Fototropisme adalah gerakan dari tumbuhan yang menuju arah rangsangan cahaya dan
gerak ini biasanya terjadi pada pergerakan tumbuhan melalui pergerakan batang. Hal ini
dapat kita saksikan pada tanaman pot yang ditempatkan dekat jendela atau di bawah tuturan
dimana cahaya hanya datang dari satu pihak, maka terlihat ujung dari batang tersebut
membelok menuju ke cahaya atau ke arah datangnya cahaya (Dwijoseputro, 1980).
Selanjutnya Wilkins (1989) menyatakan bahwa sudah lama diketahui bahwa tumbuhan
mengarah pada arah datangnya cahaya. Reaksi ini merupakan perbedaan pertumbuhan dari
organ tumbuhan yang disinari. Reaksi pertumbuhan ini yang dikenal sebagai fototropisme
telah diteliti oleh Charles Darwin di tahun 1880. Ia menyatakan bahwa koleoptil dari
kecambah rumput Avena dan Phalaris sangat peka terhadap cahaya dan apabila ujung
koleoptil disinari sepihak maka akan membengkok ke arah sumber cahaya.

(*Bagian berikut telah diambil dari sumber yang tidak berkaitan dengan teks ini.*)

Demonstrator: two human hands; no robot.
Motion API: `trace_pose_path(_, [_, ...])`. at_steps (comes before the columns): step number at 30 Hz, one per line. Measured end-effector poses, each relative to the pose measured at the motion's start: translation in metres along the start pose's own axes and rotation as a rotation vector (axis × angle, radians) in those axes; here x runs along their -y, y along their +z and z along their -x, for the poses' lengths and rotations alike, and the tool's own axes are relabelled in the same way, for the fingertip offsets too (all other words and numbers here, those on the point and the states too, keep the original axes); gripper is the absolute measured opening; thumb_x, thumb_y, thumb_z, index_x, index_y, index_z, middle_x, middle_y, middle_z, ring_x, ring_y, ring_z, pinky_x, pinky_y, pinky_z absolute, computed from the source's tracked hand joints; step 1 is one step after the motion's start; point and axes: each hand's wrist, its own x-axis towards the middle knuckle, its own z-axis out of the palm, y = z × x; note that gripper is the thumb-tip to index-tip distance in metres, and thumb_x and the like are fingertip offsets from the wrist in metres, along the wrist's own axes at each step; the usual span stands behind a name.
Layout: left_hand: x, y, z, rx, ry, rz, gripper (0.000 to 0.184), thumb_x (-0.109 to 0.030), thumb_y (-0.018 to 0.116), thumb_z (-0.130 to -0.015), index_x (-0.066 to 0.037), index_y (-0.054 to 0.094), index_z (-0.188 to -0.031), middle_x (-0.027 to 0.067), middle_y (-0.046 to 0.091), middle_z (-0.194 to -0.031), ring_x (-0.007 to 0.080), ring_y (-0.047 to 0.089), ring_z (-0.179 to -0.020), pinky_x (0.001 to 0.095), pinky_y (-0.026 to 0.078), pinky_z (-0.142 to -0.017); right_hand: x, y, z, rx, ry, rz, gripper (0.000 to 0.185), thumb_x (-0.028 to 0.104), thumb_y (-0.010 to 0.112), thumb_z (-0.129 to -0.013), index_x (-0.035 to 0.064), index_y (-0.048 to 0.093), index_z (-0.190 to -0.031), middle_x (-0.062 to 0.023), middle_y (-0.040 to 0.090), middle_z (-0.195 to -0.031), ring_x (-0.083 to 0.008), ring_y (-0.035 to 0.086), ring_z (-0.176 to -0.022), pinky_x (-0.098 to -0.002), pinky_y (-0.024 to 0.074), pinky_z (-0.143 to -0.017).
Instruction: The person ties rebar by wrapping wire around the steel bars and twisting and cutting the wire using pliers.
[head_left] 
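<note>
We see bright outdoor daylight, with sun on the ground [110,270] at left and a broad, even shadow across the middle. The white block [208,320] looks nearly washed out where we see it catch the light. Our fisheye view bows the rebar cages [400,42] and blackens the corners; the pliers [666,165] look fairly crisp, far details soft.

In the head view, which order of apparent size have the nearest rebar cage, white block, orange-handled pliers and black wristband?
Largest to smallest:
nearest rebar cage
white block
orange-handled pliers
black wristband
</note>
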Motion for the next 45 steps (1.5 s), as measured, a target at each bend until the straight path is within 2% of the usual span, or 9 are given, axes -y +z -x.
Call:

Wilkins (1989) menyatakan lagi bahwa cahaya merah, hijau dan kuning mempunyai
pengaruh yang kecil terhadap fototropisme, tetapi cahaya biru menunjukkan pengaruh yang
nyata pada pembengkokan koleoptil. Pigmen yang berperan untuk mengabsorbsi energi
radiasi yang aktif dalam fototropisme belum dapat diidentifikasikan. Tetapi ada dua pigmen
karoten dan riboflavin diduga berfungsi sebagai pengabsorbsi cahaya. Hasil dari penelitian
Asomaning dan Galtso (1961) dalam Wilkins (1980) menyatakan bahwa pigmen flavin dan
karotinoid merupakan fotoreseptor diFototropisme yang mana didalam situasi fisik tertentu,
memiliki karakteristik yang cocok pada panjang gelombang 400-500 nm. Perbedaan
keduanya terjadi pada puncak penyerapan yang terbesar. Pada flavin terjadi di dekat panjang
gelombang 370 nm sedangkan karotenoid terjadi pada panjang gelombang 450 nm.
Selanjutnya ditambahkan pula oleh fitter dan Hay (1998) keterlibatan kedua pigmen tersebut
dipengaruhi oleh hormon IAA (Indole Acetyc Acid).
Respon fototropik bersifat adaptif, perbedaan diantara tanaman-tanaman yang
beradaptasi terhadap habitat yang berlawanan akan terjadi demikian juga halnya pada
perbedaan genotip pada pola susunan daun (Turesson, 1922 dalam Fitter dan Hay 1998).
Tanaman-tanaman dengan susunan daun yang menyebar (prostat) akan mempunyai koefisien
peredaman cahaya yang jauh lebih besar di dalam kanopi daripada yang berdaun tegak.
Perubahan di dalam pola cahaya di dalam ruangan berlangsung sangat pendek jika
dibandingkan respon nasti. Gerakan-garakan daun dan petiole yang dikendalikan oleh
perubahan turgor, terjadi hampir selalu terus-menerus dalam keadaan yang terkendali. Untuk
tanaman-tanaman yang ditumbuhkan pada intensitas cahaya yang rendah, gerakannya
mengikuti matahari untuk memastikan iluminasi maksimum, untuk tanaman pada cahaya
yang kuat, secara normal menghindari reaksi untuk mengurangi beban panas pada daun dan
memungkinkan daun-daun di bawah kanopi untuk menerima cahaya. Bila matahari jauh dari
zenith gerakan semacam ini dapat mempengaruhi luas indeks daun secara nyata.
Hal ini sesuai dengan hasil penelitian Rawson, dkk (1987) tentang pengaruh cahaya dan
temperatur terhadap perkembangan kanopi dan produksi biji bunga matahari dikatakan bahwa
perkembangan kanopi dari pemunculan jumlah daun dan ukuran daun dari peningkatan
temperatur yaitu 0.02 daun/hari/oC. Dari hasil pengamatan yang didapat ditemukan
kecepatan pemunculan daun lebih cepat sebesar 40% pada temperatur 25-30oC dibandingkan
dengan temperatur 13-18oC pada radiasi di musim panas sedangkan pada perluasan daun
lebih panjang 40% pada temperatur 13-18oC dibandingkan pada temperatur 25-30oC.